When Peter van Onselen revealed that the prime minister’s office was deliberately backgrounding journalists to smear Brittany Higgins’ now partner, I thought here we go again – dob on us and see what happens.
Whenever this government is threatened with negative publicity, they respond with character assassination, threats, and vindictive retribution.
Bernard Collaery, a barrister and former ACT attorney-general, is facing jail for allegedly helping his client, intelligence officer Witness K, reveal information about Australia’s bugging of Timor-Leste government offices to gain the upper hand during oil and gas negotiations in 2004. The trial is being conducted in secret.
When Adelaide-based public servant Richard Boyle revealed disturbing debt-collection practices by the ATO, he was hit with charges which could see him spend the rest of his life in jail.
A few weeks before the 2016 election, the AFP raided the parliamentary office of shadow communications minister Stephen Conroy and the home of one of his staffers looking for leaked documents detailing the massive cost blowouts and delays at NBN Co, contrary to what the government had been telling the public. A Senate committee later ruled that the raids constituted ‘improper interference’ on the functions of parliament
Likewise, in October 2018 the AFP raided a home affairs employee’s home and the Canberra office of the department over leaks concerning Peter Dutton’s ministerial intervention in the case of two foreign au pairs. When it was revealed that Dutton’s chief of staff, Craig Maclachlan, was alerted to the fact the raids were going to take place the day before by the deputy commissioner, Neil Gaughan, it led to a complaint by the targeted public servant that there were “reasonable grounds to suspect the AFP is neither operationally independent or without political bias”.

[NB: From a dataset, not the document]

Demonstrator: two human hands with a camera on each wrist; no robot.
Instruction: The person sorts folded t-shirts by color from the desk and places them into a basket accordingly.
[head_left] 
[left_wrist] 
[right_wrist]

When the Australian Human Rights Commission produced a report about the abuse of children in immigration detention and their declining physical and mental health, the government attacked Gillian Triggs mercilessly. It got very personal.
Scott Morrison also dismissed Save the Children staff, incorrectly claiming they had been “coaching” asylum seekers to self-harm. Despite commissioning a report which verified what the AHRC had said and exonerated the Save the Children staff (who consequently received a large settlement), no apology was forthcoming from Morrison and Triggs’ contract was not renewed.
The ABC’s revelation of allegations of potential war crimes by Australian special forces in Afghanistan led to raids on the national broadcaster and the AFP referring journalist Dan Oakes for prosecution – charges that the CDPP subsequently decided not to pursue.
When Emma Alberici wrote an article analysing the government’s proposed company tax cuts and questioning whether they would deliver the claimed outcomes of greater business investment and higher wages, the politicians and Murdoch media went into such a frenzy that the ABC removed the article. After Alberici engaged lawyers, a slightly changed version of the article was reposted. However, with the axing of Lateline, Ms Alberici has now largely disappeared from our screens.
The ABC has been in the firing line ever since the Coalition came to power. Whether it be intelligence officers paying people smugglers, the shocking mismanagement of water resources, or the licentious behaviour of men in parliament – the government does not want their dirty linen aired in public and have made that very clear with constant complaints, attempts at editorial influence, and most destructive of all, savage funding cuts.
The same has happened to the Australian National Auditors Office with information withheld and reports gagged under spurious grounds like commercial-in-confidence and national security, followed by significant funding cuts.
None of what has been reported has been disputed – it has all proven to be factual. Nevertheless, the message is clear.
To quote Peter Dutton, if you dob, you’re ‘dead to me’.